ASX Settlement Austraclear
Observed Observed

3.1 A securities settlement facility should have risk management policies, procedures and systems that enable it to identify, measure, monitor and manage the range of risks that arise in or are borne by the securities settlement facility. This risk management framework should be subject to periodic review.

Identification of risk

ASX's high-level framework for risk management is described in its Enterprise Risk Management Policy. Specific risks are identified and assessed on how likely it is the risk event will occur within the next 12 months and the potential impact.
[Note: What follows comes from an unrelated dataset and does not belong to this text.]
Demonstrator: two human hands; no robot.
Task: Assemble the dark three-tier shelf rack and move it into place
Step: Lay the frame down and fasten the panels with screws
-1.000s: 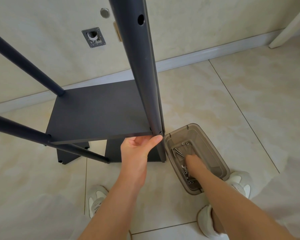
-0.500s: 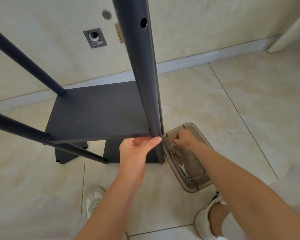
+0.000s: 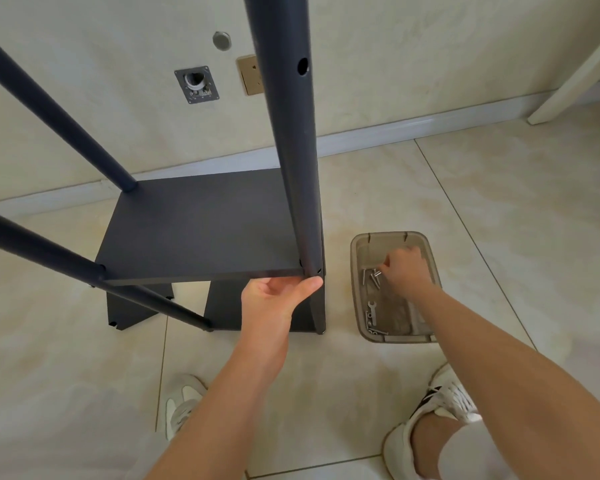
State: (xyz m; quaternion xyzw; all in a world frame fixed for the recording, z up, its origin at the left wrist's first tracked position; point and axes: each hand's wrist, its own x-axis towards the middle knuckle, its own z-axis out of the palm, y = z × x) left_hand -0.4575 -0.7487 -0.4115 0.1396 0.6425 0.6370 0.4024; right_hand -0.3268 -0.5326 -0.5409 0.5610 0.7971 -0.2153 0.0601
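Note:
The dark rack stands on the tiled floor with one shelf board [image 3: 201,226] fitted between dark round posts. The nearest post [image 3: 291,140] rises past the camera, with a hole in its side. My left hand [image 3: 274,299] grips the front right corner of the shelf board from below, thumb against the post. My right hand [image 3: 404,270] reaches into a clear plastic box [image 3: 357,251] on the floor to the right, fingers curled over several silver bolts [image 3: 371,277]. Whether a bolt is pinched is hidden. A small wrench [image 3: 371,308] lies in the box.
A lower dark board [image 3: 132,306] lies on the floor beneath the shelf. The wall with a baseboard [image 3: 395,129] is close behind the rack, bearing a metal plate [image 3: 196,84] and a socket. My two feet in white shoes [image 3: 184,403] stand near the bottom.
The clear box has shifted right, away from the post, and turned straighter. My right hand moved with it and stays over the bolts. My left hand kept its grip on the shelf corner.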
Reputational and participant impacts are considered along with the financial, operational and regulatory impacts of risks.

Comprehensive risk policies, procedures and controls

ASX's Enterprise Risk Management Policy has been developed with reference to the international standard ISO 31000 Risk Management – Principles and Guidelines.[12] At a high level, the ASX Enterprise Risk Management Policy outlines: the overall risk environment in the ASX Group; the objectives of risk management policies; the process by which risks are identified and assessed; the controls in place to detect and mitigate risks; and how risks are monitored and communicated. ASX's stated tolerance for financial, operational, legal and regulatory risks is ‘very low’.

ASX uses key risk indicators to measure levels of risk in the organisation and categorise risk levels according to a scale: satisfactory; below or at target risk tolerance, action required to further control the level of risk; above target residual risk but within risk tolerance; or unsatisfactory, exceeding ASX's risk tolerance.

The Enterprise Risk Management Policy also sets out how specific risk responsibilities across the ASX Group, including to the ASX Limited Board of Directors, the Audit and Risk Committee, the Risk Committee, the General Manager, Enterprise Risk and managers of individual functions are assigned. Managers of relevant functions are responsible for identifying and monitoring risks relevant to their function's activities, as well as for designing and implementing risk management controls to manage identified risks. As part of the risk profiling and assessment process, management assesses the appropriateness and operational effectiveness of these controls twice a year; these assessments are reviewed by the Risk Committee.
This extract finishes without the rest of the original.